After weeks of frustration and sporadic successful short feeds at the breast, one consultant declared that “T’s feeding was what was keeping her in hospital”. I had to make a choice and by this stage we needed out of hospital so badly that I switched all my efforts from trying to get breastfeeding established to simply getting her weight up sufficiently to get her discharged. I insisted on tube feeding her in an upright position on my knee and held her up for hours afterwards to keep her milk down. Even feeding her in a wrap on occasion. It worked and her weight gain improved -proving that neither fortifier or thickener had ever been truly necessary and finally after 5 weeks in ICU, we were going home. I was terrified. And happy …but mostly terrified.
Getting T home to her big brother and sister was a truly beautiful moment for me. To finally have my babies all in the same place was a powerful tonic. T was finally where she belonged; Home. I felt the pressure of the hospital slowly begin to lift.

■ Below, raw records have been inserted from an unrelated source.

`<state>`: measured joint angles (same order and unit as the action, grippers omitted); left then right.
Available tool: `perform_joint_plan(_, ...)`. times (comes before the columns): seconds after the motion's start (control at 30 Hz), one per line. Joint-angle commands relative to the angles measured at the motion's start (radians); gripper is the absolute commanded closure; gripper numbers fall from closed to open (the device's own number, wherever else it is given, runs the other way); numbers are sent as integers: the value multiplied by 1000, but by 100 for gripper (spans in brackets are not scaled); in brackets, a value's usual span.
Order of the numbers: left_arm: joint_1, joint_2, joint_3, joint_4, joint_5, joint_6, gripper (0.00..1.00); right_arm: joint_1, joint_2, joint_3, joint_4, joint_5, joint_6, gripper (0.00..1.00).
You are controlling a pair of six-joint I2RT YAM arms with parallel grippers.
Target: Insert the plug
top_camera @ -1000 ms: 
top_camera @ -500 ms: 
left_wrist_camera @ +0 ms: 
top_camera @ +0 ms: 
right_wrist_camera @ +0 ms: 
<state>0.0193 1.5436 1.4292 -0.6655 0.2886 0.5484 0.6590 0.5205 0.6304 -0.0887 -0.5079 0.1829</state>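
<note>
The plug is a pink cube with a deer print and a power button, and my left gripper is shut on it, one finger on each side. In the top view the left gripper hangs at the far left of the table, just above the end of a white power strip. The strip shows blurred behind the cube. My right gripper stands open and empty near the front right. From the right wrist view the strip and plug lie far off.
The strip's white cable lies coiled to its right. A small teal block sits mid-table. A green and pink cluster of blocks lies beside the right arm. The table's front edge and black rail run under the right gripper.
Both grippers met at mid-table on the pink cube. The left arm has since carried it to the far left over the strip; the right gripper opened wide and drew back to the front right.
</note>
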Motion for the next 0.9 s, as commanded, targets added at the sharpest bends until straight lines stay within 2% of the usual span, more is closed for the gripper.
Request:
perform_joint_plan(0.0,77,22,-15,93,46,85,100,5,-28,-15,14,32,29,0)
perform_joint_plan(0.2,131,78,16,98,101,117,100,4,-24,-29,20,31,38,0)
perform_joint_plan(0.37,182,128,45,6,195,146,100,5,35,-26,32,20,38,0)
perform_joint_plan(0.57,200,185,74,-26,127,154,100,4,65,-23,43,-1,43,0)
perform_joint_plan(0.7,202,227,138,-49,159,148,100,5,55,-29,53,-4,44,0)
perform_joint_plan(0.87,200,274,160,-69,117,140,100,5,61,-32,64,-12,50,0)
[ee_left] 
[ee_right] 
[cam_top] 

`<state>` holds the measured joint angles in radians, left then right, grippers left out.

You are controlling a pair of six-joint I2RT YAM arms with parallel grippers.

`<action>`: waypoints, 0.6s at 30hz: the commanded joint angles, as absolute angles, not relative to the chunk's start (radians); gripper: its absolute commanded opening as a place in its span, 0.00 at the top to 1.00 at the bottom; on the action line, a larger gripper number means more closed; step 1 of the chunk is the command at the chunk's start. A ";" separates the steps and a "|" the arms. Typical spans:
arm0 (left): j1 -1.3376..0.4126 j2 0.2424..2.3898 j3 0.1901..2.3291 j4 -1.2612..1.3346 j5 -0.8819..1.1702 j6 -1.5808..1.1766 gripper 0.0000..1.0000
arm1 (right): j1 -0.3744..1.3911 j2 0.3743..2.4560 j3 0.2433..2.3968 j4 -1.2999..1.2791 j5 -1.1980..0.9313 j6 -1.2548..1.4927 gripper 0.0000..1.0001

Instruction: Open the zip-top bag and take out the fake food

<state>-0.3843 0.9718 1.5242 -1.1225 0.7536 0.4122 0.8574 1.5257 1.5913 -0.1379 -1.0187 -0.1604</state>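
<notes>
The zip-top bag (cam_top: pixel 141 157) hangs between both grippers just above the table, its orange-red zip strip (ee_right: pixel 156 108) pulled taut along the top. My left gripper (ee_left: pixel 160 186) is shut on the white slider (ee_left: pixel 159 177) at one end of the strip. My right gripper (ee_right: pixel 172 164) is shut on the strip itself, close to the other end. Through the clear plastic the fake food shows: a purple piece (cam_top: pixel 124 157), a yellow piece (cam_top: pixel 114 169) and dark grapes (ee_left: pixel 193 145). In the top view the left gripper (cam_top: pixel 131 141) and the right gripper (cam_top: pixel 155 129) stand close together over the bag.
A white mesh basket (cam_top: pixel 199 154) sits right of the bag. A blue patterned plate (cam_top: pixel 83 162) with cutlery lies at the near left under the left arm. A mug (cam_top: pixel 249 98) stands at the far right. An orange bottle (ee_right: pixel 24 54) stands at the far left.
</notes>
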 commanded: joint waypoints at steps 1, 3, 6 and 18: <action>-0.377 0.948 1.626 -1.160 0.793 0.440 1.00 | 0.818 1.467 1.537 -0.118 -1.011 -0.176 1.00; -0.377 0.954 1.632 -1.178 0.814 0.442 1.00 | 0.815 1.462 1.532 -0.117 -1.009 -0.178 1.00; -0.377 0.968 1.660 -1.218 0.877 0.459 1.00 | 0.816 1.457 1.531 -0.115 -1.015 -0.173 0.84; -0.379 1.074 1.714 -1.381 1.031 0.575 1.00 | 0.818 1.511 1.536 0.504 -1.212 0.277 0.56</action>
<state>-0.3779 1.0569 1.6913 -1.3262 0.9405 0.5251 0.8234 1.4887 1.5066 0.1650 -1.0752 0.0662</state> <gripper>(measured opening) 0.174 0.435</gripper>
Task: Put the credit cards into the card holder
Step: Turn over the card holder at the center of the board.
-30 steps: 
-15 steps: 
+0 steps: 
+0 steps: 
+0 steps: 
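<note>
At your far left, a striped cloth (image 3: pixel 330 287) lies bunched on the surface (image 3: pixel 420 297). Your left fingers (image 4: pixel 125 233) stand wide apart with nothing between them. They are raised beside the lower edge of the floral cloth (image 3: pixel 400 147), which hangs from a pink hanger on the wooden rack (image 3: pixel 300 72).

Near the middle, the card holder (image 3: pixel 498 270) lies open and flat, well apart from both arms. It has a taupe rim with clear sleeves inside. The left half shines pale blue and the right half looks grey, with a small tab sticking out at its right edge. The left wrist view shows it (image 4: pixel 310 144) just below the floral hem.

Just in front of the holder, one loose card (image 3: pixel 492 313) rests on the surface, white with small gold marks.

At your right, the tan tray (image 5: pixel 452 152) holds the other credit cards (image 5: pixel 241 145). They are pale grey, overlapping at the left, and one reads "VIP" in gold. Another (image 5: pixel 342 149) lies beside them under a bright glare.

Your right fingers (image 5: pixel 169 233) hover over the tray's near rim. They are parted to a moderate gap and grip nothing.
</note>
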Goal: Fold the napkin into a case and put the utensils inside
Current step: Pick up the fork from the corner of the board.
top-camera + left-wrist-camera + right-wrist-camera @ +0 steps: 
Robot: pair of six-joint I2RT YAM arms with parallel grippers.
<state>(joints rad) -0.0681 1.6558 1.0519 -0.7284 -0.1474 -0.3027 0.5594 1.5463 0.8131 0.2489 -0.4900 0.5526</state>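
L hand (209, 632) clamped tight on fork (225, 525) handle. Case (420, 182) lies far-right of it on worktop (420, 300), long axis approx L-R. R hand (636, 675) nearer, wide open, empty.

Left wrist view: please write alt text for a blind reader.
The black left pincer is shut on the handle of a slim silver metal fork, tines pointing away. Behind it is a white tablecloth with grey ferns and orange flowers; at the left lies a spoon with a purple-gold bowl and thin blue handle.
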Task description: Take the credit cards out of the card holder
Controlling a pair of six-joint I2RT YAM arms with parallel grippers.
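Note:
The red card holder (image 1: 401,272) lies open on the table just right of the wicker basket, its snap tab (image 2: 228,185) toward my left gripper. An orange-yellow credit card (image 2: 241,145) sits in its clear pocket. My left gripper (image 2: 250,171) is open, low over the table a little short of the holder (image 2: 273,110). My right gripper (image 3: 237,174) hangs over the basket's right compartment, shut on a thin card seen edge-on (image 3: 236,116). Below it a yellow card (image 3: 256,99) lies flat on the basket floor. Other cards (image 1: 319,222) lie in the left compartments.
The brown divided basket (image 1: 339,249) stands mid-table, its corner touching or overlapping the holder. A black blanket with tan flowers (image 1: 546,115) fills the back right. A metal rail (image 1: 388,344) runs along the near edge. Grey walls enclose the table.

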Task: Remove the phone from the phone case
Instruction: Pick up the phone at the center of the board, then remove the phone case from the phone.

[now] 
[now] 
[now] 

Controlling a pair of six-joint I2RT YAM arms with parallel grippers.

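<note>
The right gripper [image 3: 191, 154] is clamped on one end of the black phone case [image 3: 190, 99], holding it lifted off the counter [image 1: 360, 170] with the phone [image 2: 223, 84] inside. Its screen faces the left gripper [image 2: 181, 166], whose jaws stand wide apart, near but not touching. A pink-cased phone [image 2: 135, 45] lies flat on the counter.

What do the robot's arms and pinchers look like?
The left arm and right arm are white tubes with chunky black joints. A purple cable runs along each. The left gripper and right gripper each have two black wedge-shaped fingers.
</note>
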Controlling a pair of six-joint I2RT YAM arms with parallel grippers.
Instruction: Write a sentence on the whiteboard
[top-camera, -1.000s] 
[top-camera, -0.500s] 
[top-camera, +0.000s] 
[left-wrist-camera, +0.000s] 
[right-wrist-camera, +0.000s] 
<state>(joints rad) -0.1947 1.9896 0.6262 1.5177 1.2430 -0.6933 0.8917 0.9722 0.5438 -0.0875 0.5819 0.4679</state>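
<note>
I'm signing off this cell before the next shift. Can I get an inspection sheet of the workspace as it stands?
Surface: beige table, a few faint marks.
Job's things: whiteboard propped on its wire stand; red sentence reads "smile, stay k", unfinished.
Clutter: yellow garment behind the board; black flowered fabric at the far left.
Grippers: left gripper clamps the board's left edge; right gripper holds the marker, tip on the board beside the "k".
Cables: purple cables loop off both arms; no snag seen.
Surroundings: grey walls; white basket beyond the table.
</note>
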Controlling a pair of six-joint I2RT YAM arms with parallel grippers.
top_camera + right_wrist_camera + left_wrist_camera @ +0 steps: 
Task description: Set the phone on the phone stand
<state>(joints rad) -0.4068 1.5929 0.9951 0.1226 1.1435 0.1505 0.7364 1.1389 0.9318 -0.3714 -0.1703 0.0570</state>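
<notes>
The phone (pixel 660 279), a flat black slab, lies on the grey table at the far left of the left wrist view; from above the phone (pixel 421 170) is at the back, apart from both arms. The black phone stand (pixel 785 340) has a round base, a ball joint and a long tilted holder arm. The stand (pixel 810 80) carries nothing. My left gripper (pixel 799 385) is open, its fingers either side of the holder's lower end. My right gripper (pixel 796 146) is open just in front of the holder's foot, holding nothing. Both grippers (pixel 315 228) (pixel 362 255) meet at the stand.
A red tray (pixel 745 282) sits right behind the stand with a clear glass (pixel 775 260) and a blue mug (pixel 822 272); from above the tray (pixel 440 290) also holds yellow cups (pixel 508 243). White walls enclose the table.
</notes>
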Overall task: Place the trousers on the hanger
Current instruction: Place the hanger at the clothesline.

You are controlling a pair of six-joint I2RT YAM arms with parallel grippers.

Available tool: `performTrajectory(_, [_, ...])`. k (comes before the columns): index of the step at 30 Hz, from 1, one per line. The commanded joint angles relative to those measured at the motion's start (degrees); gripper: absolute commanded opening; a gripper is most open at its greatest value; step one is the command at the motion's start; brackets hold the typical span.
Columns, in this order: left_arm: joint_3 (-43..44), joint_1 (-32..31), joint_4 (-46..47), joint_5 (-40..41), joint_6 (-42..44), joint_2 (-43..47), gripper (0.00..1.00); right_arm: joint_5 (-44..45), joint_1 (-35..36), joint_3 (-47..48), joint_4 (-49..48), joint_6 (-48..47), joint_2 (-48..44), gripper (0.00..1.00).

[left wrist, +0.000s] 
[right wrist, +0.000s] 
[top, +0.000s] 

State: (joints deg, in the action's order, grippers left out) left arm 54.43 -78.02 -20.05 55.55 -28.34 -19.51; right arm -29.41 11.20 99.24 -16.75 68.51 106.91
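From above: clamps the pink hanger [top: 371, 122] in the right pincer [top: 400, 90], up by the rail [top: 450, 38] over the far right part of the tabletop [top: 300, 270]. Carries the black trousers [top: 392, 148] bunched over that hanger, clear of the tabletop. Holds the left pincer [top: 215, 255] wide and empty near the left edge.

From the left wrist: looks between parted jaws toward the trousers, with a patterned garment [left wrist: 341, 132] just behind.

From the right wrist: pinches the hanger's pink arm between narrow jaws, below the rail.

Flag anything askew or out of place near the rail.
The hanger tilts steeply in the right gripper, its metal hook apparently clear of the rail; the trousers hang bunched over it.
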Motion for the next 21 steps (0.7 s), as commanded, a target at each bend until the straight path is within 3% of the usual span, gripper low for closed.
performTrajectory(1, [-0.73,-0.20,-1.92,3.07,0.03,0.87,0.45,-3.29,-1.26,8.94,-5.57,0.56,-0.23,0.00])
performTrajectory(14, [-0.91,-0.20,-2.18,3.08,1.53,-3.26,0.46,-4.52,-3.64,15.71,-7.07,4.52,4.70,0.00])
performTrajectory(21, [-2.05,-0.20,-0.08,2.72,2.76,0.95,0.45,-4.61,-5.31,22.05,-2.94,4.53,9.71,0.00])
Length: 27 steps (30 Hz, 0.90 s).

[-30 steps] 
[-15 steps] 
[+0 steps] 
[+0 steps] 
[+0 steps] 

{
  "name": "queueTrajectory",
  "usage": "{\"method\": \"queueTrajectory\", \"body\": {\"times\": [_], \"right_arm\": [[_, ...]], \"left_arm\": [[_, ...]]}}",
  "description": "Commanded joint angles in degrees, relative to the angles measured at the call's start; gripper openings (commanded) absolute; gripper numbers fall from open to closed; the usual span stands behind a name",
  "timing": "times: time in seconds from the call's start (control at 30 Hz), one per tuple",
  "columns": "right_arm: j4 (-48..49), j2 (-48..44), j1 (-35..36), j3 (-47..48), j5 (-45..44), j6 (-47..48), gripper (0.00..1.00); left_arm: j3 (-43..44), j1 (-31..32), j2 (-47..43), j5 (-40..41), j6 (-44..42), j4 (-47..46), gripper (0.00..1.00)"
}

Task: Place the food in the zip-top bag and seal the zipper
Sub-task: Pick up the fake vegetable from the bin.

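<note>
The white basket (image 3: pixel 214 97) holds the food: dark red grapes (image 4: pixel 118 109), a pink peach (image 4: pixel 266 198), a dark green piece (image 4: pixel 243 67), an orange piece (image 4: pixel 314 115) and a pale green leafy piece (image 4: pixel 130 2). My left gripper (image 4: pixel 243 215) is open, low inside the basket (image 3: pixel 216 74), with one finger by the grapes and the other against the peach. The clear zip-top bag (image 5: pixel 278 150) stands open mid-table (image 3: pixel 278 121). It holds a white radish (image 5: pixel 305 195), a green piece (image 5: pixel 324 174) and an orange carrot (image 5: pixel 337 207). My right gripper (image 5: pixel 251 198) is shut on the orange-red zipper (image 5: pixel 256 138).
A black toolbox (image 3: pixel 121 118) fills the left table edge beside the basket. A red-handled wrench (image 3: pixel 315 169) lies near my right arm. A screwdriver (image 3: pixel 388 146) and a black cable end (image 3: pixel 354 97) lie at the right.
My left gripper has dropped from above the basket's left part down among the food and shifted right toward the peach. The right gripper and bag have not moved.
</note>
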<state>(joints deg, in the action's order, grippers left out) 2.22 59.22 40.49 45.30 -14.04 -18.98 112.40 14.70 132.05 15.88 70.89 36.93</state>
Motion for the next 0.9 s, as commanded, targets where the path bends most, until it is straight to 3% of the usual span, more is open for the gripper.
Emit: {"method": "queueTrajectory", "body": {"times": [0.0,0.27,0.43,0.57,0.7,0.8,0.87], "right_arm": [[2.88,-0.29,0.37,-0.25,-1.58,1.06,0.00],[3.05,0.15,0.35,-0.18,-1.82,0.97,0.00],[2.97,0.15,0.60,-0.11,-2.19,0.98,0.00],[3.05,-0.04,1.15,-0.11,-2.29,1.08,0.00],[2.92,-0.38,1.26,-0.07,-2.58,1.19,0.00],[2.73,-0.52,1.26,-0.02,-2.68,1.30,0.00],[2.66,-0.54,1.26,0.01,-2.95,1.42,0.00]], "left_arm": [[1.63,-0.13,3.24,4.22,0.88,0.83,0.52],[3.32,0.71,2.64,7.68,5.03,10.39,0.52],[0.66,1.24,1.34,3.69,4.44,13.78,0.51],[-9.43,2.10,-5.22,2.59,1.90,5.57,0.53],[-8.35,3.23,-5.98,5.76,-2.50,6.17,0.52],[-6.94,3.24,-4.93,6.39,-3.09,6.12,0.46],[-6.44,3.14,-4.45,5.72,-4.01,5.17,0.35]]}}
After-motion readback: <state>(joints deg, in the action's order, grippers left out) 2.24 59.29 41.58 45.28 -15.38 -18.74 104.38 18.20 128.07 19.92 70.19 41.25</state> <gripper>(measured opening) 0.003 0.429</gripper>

I struggled through 4 days and nights of truly exhausting tube feeding at home. It went against every motherly instinct I had, and now free of the hospital, I was beginning to regain some of my lost confidence. It required so much effort and watching her arch and cry in pain as soon as the milk began to flow down the tube was wearing away at my soul a little at a time until finally, on the 4th night at home, after T had just thrown up an entire feed that had taken me nearly an hour to administer, I had had ENOUGH.
What was I doing? What was I doing to my baby?